• What the task asks
Transcribe exactly the span of lines that begins the records and ends with the line holding "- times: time", both boundary lines included.

+++++

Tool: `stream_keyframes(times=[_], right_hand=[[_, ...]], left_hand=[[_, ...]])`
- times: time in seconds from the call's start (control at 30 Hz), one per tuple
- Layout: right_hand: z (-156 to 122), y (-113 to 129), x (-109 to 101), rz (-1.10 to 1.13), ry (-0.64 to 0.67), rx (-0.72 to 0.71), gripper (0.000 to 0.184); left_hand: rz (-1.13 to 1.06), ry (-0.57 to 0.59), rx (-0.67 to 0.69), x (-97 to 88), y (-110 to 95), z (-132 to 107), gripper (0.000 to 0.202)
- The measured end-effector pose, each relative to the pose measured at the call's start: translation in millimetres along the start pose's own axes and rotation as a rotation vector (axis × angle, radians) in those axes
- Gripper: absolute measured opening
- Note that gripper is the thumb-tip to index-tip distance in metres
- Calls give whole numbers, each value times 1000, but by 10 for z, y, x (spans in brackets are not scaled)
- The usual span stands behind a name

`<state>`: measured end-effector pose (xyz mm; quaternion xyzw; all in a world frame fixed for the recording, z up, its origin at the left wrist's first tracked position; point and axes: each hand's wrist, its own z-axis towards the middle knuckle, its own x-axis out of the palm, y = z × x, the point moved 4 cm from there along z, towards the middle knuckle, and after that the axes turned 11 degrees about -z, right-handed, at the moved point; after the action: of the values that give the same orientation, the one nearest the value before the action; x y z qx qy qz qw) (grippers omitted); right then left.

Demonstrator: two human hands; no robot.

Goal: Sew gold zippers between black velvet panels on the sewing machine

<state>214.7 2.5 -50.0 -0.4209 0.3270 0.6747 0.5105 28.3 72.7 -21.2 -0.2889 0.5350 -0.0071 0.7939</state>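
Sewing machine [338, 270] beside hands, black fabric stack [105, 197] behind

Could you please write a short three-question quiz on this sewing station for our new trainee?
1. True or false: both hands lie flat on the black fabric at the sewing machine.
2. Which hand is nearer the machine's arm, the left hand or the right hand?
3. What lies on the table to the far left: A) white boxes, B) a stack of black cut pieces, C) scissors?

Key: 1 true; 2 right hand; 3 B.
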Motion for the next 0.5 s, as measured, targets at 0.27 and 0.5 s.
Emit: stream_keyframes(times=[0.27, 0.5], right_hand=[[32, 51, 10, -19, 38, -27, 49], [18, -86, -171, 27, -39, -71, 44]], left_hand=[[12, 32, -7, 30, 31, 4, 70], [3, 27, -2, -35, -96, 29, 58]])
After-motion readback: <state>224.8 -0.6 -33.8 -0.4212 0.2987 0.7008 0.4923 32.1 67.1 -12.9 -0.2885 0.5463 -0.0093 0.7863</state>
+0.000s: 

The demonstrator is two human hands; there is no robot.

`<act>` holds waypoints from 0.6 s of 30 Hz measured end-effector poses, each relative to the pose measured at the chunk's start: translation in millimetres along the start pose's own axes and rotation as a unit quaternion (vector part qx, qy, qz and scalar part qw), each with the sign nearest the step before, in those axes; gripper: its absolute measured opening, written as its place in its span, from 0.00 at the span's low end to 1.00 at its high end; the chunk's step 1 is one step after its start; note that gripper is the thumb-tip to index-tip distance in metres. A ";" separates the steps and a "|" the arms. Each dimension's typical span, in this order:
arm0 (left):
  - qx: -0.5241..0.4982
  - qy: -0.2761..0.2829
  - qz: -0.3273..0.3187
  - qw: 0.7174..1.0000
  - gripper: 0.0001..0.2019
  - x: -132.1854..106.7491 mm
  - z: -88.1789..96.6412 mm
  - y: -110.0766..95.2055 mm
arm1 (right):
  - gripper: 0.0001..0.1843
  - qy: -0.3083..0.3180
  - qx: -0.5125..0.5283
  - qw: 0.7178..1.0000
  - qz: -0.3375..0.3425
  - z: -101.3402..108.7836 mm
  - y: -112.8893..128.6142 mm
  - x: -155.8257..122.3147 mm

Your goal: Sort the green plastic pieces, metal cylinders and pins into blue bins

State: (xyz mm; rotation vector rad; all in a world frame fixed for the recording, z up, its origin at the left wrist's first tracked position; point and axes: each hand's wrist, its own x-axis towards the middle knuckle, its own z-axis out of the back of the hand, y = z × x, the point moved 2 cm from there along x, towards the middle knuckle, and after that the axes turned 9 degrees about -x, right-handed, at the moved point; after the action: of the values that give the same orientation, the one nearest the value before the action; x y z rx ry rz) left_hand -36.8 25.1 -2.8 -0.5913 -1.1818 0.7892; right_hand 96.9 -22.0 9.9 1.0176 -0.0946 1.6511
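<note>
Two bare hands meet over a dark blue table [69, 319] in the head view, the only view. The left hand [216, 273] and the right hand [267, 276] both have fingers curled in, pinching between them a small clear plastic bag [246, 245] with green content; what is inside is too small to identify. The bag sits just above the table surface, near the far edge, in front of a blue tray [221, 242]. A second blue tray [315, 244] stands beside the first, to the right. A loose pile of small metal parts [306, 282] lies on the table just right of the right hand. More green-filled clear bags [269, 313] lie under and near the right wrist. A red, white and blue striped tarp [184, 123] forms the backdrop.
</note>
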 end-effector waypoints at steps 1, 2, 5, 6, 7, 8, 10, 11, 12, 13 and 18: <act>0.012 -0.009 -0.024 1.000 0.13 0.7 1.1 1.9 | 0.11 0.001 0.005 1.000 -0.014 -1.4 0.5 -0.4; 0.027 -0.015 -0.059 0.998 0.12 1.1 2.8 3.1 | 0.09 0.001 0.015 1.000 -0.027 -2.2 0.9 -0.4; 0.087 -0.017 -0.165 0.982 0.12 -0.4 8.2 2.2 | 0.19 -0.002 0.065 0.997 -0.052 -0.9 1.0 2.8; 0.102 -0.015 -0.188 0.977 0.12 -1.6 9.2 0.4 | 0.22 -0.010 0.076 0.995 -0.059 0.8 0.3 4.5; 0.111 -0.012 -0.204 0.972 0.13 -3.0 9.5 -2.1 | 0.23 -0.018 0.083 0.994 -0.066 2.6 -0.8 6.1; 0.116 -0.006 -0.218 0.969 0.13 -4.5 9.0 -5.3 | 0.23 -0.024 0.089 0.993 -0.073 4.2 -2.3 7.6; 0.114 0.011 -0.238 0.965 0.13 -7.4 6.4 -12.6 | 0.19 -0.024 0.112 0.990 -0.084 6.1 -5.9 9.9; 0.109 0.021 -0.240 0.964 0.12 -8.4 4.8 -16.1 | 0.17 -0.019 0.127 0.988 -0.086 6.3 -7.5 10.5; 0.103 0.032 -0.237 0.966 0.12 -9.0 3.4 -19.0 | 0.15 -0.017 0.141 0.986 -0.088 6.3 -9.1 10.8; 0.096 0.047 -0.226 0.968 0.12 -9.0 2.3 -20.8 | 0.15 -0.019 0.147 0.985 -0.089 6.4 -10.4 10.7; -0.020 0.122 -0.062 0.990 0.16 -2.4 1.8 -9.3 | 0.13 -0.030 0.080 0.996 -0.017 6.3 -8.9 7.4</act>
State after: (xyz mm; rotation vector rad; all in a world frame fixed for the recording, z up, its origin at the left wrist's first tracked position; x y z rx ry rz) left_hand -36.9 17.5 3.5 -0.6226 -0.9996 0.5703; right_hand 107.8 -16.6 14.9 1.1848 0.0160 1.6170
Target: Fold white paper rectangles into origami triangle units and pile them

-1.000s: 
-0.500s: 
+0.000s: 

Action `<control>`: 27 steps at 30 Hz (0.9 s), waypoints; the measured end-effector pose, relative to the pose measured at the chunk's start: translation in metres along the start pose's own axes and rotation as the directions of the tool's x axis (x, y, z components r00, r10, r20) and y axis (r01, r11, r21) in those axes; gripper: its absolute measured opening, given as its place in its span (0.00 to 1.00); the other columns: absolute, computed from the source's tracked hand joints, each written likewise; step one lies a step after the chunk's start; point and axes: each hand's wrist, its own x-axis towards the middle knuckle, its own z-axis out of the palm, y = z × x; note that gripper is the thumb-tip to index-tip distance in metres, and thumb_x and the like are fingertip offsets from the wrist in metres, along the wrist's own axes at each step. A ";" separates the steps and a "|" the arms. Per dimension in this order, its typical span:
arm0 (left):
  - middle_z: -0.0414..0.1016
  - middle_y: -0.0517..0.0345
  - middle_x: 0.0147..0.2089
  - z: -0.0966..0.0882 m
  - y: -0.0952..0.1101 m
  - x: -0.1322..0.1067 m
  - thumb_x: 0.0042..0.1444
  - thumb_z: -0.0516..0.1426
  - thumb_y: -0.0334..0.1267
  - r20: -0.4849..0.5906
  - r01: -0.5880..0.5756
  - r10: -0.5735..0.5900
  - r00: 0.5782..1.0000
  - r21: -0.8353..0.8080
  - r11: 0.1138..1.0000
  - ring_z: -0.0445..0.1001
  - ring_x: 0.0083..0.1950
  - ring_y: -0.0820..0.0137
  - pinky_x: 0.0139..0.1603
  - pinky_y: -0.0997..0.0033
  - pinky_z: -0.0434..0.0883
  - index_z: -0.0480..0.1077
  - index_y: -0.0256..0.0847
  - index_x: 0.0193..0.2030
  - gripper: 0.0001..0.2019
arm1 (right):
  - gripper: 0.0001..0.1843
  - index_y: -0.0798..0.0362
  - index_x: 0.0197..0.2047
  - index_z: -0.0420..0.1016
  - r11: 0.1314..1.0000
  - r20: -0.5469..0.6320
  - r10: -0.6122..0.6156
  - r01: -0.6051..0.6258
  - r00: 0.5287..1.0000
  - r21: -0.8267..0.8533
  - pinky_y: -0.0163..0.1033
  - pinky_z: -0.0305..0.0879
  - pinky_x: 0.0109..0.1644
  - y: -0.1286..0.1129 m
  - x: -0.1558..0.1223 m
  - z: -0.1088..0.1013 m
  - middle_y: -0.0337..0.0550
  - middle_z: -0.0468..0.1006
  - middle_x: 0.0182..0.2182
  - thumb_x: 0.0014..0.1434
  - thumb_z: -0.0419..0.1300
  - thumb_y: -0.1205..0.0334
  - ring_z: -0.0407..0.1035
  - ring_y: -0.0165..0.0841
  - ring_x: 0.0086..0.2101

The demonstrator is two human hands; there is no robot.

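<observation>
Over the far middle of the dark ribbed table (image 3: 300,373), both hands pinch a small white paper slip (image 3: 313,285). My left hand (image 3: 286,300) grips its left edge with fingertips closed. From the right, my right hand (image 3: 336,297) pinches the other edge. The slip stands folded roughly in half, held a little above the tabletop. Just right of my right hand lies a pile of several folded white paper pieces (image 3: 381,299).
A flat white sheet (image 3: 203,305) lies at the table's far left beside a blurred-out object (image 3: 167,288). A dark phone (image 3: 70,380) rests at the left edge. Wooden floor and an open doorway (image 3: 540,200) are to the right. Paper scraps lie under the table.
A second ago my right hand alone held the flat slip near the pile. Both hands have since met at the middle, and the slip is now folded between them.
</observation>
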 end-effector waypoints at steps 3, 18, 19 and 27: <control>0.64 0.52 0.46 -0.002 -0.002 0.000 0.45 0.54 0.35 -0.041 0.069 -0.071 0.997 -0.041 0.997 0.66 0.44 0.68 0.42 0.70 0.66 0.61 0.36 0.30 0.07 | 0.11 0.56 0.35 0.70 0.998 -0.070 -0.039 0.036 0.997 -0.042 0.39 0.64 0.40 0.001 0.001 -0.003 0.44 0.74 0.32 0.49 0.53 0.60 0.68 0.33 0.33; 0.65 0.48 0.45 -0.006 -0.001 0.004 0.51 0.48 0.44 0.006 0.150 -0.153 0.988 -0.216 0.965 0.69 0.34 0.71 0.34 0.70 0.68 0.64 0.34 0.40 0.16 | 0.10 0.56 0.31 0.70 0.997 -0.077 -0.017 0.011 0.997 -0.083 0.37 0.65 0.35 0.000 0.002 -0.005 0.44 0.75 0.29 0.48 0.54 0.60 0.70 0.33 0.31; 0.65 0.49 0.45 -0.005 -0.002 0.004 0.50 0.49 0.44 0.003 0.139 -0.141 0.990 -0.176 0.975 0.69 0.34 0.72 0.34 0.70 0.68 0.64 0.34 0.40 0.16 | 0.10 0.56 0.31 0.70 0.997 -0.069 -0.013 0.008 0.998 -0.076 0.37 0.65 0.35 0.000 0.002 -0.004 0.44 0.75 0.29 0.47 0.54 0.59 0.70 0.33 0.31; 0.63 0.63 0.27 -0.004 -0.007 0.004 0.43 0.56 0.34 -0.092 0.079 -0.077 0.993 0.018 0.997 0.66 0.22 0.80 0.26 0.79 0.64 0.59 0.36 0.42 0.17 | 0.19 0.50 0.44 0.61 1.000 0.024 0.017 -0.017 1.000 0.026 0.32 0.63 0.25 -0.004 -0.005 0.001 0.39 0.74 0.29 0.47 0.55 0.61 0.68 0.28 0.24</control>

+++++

• Task answer
Tool: `stream_keyframes(times=[_], right_hand=[[_, ...]], left_hand=[[_, ...]])`
- times: time in seconds from the call's start (control at 30 Hz), one per tuple

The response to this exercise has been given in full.